They travel down a tube and into a vat–along with the steam. The oil collects on top of the water and is removed and–voila–you have essential oils.
The most coveted, and most expensive (and thought to be the most therapeutic) oil is that which is collected during the first part of the distillation period. The resulting oil is called “first distilled.”
This “first distillation” only applies to ylang ylang and possibly peppermint, according to what I have learned.
1. PEPPERMINT Claims
doTERRA's peppermint smells good enough to eat–as in “candy cane” good.
But that might be a problem. Here's why.
Most peppermint essential oils smell like the peppermint you find growing out in nature. Kind of herby and not really like a candy cane.
Candy-cane-smelling peppermint is apparently, according to several sources, possibly from a redistill. The oils are either redistilled or some components are taken out to give the oil a clean pepperminty candy smell. (Source).
Now–please keep in mind that there is a LOT of controversy about what this does or might mean. I don't know. But I'm sharing what I am learning and reading.

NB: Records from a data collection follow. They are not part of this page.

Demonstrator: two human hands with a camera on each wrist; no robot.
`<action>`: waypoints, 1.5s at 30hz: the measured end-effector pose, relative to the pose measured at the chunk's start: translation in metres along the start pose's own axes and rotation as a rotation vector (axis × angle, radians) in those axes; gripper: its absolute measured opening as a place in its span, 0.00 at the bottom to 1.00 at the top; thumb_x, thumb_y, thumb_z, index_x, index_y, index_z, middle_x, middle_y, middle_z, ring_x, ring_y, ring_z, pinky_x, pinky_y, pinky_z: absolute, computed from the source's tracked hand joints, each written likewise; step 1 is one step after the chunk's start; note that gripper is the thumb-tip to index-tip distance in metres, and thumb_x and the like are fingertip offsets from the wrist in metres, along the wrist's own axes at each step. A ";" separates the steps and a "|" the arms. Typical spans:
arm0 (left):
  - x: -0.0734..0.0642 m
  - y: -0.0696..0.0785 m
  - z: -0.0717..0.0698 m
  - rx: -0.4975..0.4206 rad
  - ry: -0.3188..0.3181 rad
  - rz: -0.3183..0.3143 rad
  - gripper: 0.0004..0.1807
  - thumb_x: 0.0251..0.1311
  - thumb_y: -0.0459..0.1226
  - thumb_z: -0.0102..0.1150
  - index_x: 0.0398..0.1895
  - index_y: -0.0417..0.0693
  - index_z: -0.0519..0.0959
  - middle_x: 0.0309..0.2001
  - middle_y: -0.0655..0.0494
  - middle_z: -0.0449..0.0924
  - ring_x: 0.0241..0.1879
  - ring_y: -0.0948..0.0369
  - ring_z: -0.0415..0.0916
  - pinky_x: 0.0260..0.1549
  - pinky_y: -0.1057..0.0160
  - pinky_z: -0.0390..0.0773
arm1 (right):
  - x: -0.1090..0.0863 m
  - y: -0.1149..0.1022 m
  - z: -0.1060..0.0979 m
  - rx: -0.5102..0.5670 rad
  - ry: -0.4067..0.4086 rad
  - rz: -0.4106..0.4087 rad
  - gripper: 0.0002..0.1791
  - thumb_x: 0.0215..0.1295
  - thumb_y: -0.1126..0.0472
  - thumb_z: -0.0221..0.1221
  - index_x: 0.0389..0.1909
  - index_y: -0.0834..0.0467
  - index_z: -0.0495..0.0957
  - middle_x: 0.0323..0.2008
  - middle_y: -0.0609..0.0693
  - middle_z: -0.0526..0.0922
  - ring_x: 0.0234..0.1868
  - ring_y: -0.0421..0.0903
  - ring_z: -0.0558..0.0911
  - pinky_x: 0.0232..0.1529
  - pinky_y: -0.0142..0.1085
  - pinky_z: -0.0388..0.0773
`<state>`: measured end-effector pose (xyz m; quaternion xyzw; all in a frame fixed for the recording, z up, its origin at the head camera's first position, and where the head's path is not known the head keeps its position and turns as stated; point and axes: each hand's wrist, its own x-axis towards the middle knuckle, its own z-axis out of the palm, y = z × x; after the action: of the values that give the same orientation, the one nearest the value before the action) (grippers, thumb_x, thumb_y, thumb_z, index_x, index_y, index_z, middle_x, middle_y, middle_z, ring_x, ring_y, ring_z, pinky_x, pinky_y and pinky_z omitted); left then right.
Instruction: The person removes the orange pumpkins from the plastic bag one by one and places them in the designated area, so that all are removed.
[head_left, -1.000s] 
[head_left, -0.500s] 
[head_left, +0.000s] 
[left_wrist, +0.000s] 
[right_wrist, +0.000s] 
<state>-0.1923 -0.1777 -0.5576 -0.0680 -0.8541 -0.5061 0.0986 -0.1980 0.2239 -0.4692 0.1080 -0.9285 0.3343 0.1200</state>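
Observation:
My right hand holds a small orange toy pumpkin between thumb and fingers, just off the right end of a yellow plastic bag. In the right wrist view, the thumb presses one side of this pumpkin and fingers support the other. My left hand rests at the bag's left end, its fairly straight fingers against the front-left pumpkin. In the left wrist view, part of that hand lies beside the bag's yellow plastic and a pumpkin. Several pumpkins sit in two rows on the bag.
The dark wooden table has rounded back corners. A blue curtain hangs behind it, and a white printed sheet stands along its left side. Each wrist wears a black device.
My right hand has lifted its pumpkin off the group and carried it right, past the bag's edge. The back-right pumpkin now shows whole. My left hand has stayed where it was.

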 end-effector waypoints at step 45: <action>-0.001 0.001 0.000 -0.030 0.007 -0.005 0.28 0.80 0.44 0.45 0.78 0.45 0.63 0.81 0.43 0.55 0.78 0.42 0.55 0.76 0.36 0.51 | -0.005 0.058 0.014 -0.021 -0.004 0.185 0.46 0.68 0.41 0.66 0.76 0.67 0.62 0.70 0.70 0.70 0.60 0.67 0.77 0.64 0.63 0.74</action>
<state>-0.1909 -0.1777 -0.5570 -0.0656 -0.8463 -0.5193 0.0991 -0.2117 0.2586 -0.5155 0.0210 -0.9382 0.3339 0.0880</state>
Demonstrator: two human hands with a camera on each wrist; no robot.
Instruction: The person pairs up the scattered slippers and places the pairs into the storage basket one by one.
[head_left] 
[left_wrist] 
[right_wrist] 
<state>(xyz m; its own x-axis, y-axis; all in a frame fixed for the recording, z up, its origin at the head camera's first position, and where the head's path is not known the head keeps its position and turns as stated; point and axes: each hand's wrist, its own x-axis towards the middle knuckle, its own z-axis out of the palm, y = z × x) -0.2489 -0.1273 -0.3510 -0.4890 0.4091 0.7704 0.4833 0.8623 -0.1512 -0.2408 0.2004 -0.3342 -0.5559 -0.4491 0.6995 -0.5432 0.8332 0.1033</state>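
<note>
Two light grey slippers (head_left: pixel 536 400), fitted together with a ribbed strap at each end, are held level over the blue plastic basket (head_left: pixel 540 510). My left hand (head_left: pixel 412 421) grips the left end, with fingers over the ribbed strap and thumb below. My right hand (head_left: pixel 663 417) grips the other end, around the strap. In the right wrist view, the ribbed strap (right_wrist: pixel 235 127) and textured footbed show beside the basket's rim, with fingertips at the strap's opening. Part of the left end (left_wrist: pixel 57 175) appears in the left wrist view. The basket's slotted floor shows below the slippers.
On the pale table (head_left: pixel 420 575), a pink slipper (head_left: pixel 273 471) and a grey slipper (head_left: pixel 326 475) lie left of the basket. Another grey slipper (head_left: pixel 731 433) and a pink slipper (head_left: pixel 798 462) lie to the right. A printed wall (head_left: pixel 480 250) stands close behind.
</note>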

The other alternative is that someone did something else to the peppermint oil to reduce the herby smell.
This is exactly what doTERRA's peppermint oils smell like. So yummy, in fact, that if you have kiddos in the house, you'd best keep it out of arm's reach.
Here is the response I got from doTERRA stating that their peppermint oil is a “complete distill”:
You can let her know that our Peppermint uses complete
distillation. There is 1st, 2nd, 3rd, and complete and we use complete. (Source: my email.)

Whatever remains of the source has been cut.